* Exercise:
Strip the pictures, then copy the remaining data exactly as it stands.

* Recorded information:
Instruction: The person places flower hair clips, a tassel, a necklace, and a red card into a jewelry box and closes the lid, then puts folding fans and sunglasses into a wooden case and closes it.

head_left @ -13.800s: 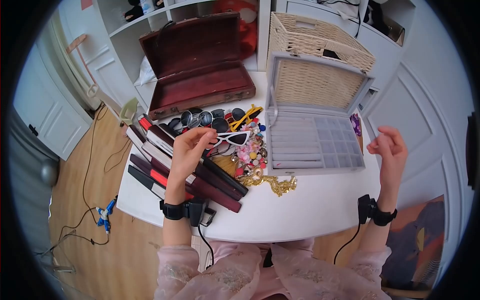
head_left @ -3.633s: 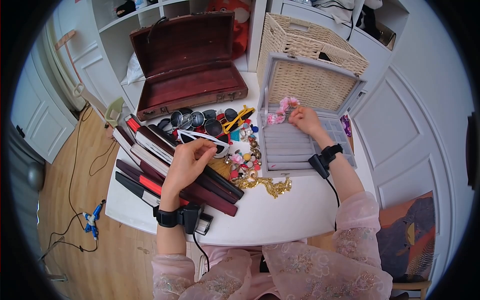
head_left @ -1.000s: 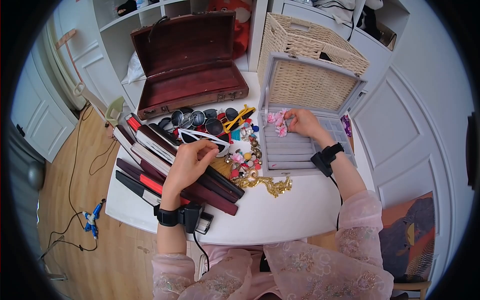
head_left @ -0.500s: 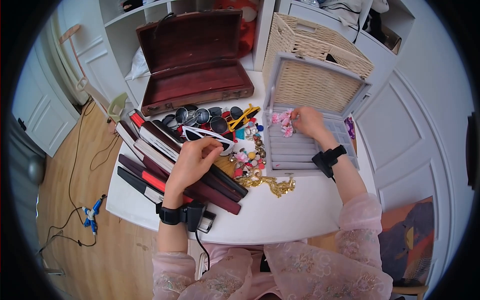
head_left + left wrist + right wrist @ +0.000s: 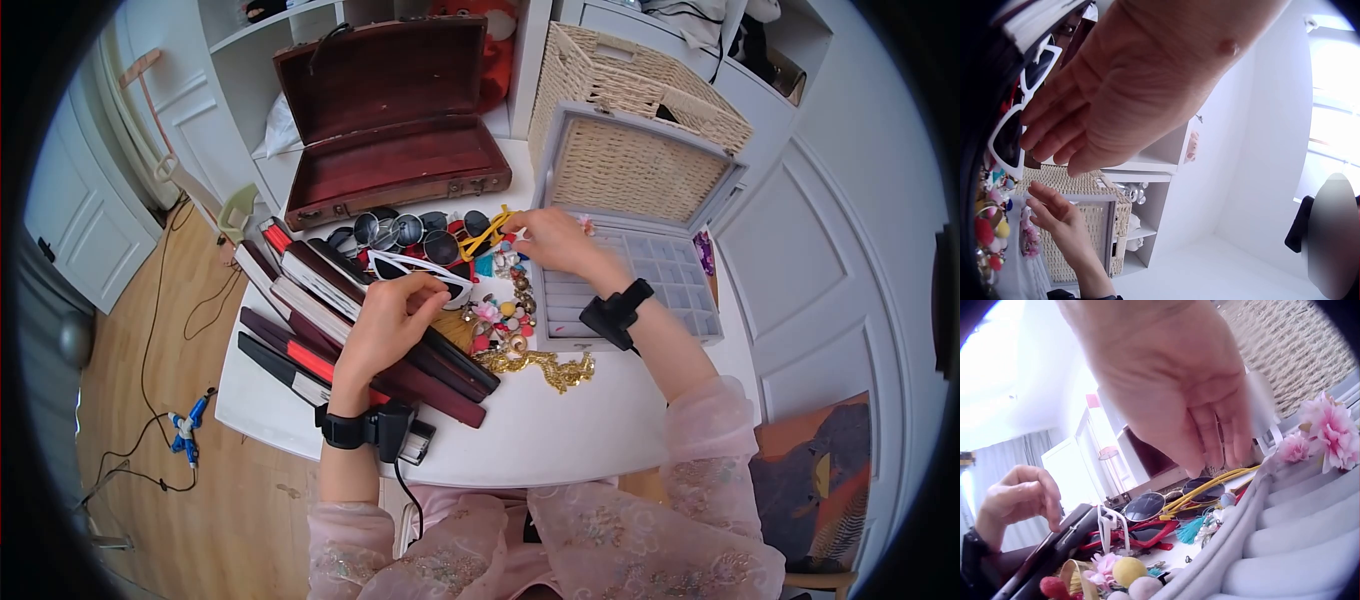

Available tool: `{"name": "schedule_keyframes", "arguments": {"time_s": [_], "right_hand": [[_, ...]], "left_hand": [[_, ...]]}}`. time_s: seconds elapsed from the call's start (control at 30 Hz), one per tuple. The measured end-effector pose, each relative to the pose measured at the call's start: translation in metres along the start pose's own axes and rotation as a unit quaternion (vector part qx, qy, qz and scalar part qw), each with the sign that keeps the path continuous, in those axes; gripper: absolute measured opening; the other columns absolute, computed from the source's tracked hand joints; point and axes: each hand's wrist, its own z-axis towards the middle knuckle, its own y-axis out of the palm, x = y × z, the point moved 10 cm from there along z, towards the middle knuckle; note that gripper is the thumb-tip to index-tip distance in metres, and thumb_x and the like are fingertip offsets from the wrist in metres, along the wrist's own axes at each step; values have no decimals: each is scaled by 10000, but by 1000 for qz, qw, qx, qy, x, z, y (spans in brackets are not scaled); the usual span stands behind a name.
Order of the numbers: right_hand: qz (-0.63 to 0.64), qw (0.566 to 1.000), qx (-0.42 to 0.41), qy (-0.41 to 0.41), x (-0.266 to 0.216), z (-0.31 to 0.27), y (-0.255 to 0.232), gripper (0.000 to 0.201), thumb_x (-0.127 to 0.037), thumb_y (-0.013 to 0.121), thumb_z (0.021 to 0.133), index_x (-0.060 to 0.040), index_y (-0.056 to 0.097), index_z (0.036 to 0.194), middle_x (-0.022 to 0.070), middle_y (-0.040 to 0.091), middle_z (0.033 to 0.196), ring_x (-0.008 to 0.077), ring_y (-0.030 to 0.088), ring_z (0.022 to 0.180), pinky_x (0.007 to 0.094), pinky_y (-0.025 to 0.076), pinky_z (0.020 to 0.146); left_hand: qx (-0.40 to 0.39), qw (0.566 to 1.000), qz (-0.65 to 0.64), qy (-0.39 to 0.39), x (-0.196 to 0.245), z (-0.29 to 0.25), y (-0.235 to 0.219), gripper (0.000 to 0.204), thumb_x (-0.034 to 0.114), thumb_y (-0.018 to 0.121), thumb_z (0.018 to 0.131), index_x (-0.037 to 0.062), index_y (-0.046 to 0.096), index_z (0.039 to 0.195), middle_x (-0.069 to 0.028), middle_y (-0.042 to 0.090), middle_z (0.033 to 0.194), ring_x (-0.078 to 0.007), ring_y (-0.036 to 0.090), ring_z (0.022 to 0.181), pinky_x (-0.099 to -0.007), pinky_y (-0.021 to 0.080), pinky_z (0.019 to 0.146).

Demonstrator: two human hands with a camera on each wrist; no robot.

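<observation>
My right hand (image 5: 555, 243) hovers at the left edge of the grey jewellery box (image 5: 680, 341), fingers loosely extended toward the yellow-framed sunglasses (image 5: 484, 240). Nothing shows between its fingers in the right wrist view. A pink flower hair accessory (image 5: 1332, 434) lies on the padded ring rolls (image 5: 1300, 534) inside the box; in the head view the hand partly hides it. My left hand (image 5: 395, 320) stays raised over the dark cases, relaxed, its fingertips near the white cat-eye sunglasses (image 5: 1007, 139) and holding nothing.
Round sunglasses (image 5: 407, 229) lie before an open red-brown suitcase (image 5: 400, 180). Beads and pompoms (image 5: 512, 310) and gold chains (image 5: 560, 371) spread beside the jewellery box. Several books or cases (image 5: 435, 388) stack at left. A wicker basket (image 5: 640, 80) stands behind the box's raised lid.
My right hand has let go of the pink flower hair accessory inside the box and moved left to the yellow sunglasses. My left hand has stayed nearly still over the last second.
</observation>
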Motion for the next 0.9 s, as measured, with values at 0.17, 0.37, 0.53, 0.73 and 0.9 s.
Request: {"name": "schedule_keyframes", "arguments": {"time_s": [0.17,0.37,0.53,0.73,0.9], "right_hand": [[-16,999,-33,9,0,8,24,444,-112,626,758,-50,542,1189,161,584,1131,299,540,1079,382,423,923],[-6,999,-50,-6,0,11,41,511,-80,642,731,-53,502,1222,150,514,1233,293,478,1157,386,395,977],[-23,999,-36,-3,-1,12,33,327,-44,647,706,-36,597,1028,143,572,1106,296,544,1050,373,448,895],[-32,999,-18,-12,0,11,28,155,-21,628,693,-37,615,846,121,634,910,299,593,927,397,479,781],[-28,999,-4,-19,3,7,25,100,-38,611,708,-52,630,805,122,642,811,306,614,833,403,487,731]], "left_hand": [[6,1000,-5,2,1,-1,-1,174,96,611,829,-57,624,911,-141,667,779,-210,665,682,-282,524,645],[1,1000,1,5,2,0,-1,179,98,610,830,-56,625,920,-142,667,787,-213,665,685,-282,526,645],[0,1000,0,4,2,-1,-1,180,102,610,833,-54,626,920,-141,668,789,-212,658,674,-283,520,641],[-3,1000,2,3,1,-1,0,186,111,612,835,-54,626,921,-142,667,788,-211,656,668,-284,519,641],[-4,1000,0,4,2,-1,0,184,112,610,837,-56,622,913,-141,666,785,-211,657,669,-283,518,639]]}}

* Answer space:
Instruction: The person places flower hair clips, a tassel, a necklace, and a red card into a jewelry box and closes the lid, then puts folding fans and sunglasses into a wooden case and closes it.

head_left @ -13.800s: 
head_left @ -3.633s: 
head_left @ -1.000s: 
head_left @ -0.500s: 
head_left + left wrist + right wrist @ +0.000s: 

Available tool: `{"name": "schedule_keyframes", "arguments": {"time_s": [_], "right_hand": [[_, ...]], "left_hand": [[_, ...]]}}`. time_s: seconds elapsed from the call's start (control at 30 Hz), one per tuple. The measured end-effector pose, each relative to the pose measured at the call's start: translation in metres along the start pose's own axes and rotation as a unit quaternion (vector part qx, qy, qz and scalar part qw), each with the sign that keeps the path continuous, in those axes; gripper: absolute measured opening; the other columns absolute, computed from the source's tracked hand joints; point and axes: each hand's wrist, its own z-axis towards the middle knuckle, its own y-axis out of the palm, x = y × z, the point moved 10 cm from there along z, towards the middle knuckle; note that gripper is the thumb-tip to index-tip distance in metres, and thumb_x and the like are fingertip offsets from the wrist in metres, along the wrist's own axes at each step; values have no decimals: each is scaled by 10000, but by 1000 for qz, qw, qx, qy, x, z, y (spans in brackets are not scaled); the usual span stands behind a name.
Order of the numbers: right_hand: qz (-0.63 to 0.64), qw (0.566 to 1.000), qx (-0.42 to 0.41), qy (-0.41 to 0.41), x (-0.266 to 0.216), z (-0.31 to 0.27), y (-0.255 to 0.232), gripper (0.000 to 0.201), thumb_x (-0.127 to 0.037), thumb_y (-0.013 to 0.121), thumb_z (0.021 to 0.133), index_x (-0.060 to 0.040), index_y (-0.056 to 0.097), index_z (0.036 to 0.194), middle_x (-0.022 to 0.070), middle_y (-0.040 to 0.091), middle_z (0.033 to 0.196), ring_x (-0.008 to 0.077), ring_y (-0.030 to 0.088), ring_z (0.022 to 0.180), pinky_x (0.007 to 0.094), pinky_y (-0.025 to 0.076), pinky_z (0.020 to 0.146); left_hand: qx (-0.40 to 0.39), qw (0.566 to 1.000), qz (-0.65 to 0.64), qy (-0.39 to 0.39), x (-0.196 to 0.245), z (-0.29 to 0.25), y (-0.235 to 0.219), gripper (0.000 to 0.204), thumb_x (-0.034 to 0.114), thumb_y (-0.018 to 0.121), thumb_z (0.018 to 0.131), index_x (-0.037 to 0.062), index_y (-0.046 to 0.096), index_z (0.039 to 0.195), middle_x (-0.069 to 0.028), middle_y (-0.042 to 0.090), middle_z (0.033 to 0.194), ring_x (-0.078 to 0.007), ring_y (-0.036 to 0.090), ring_z (0.022 to 0.181), pinky_x (-0.099 to -0.007), pinky_y (-0.021 to 0.080), pinky_z (0.019 to 0.146).

Demonstrator: two human hands with a camera on each wrist; no robot.

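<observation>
My right hand (image 5: 555, 243) hovers at the left edge of the grey jewellery box (image 5: 680, 341), fingers loosely extended toward the yellow-framed sunglasses (image 5: 484, 240). Nothing shows between its fingers in the right wrist view. A pink flower hair accessory (image 5: 1332, 434) lies on the padded ring rolls (image 5: 1300, 534) inside the box; in the head view the hand partly hides it. My left hand (image 5: 395, 320) stays raised over the dark cases, relaxed, its fingertips near the white cat-eye sunglasses (image 5: 1007, 139) and holding nothing.
Round sunglasses (image 5: 407, 229) lie before an open red-brown suitcase (image 5: 400, 180). Beads and pompoms (image 5: 512, 310) and gold chains (image 5: 560, 371) spread beside the jewellery box. Several books or cases (image 5: 435, 388) stack at left. A wicker basket (image 5: 640, 80) stands behind the box's raised lid.
My right hand has let go of the pink flower hair accessory inside the box and moved left to the yellow sunglasses. My left hand has stayed nearly still over the last second.
</observation>
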Motion for the next 0.9 s, as measured, with values at 0.17, 0.37, 0.53, 0.73 and 0.9 s.
Request: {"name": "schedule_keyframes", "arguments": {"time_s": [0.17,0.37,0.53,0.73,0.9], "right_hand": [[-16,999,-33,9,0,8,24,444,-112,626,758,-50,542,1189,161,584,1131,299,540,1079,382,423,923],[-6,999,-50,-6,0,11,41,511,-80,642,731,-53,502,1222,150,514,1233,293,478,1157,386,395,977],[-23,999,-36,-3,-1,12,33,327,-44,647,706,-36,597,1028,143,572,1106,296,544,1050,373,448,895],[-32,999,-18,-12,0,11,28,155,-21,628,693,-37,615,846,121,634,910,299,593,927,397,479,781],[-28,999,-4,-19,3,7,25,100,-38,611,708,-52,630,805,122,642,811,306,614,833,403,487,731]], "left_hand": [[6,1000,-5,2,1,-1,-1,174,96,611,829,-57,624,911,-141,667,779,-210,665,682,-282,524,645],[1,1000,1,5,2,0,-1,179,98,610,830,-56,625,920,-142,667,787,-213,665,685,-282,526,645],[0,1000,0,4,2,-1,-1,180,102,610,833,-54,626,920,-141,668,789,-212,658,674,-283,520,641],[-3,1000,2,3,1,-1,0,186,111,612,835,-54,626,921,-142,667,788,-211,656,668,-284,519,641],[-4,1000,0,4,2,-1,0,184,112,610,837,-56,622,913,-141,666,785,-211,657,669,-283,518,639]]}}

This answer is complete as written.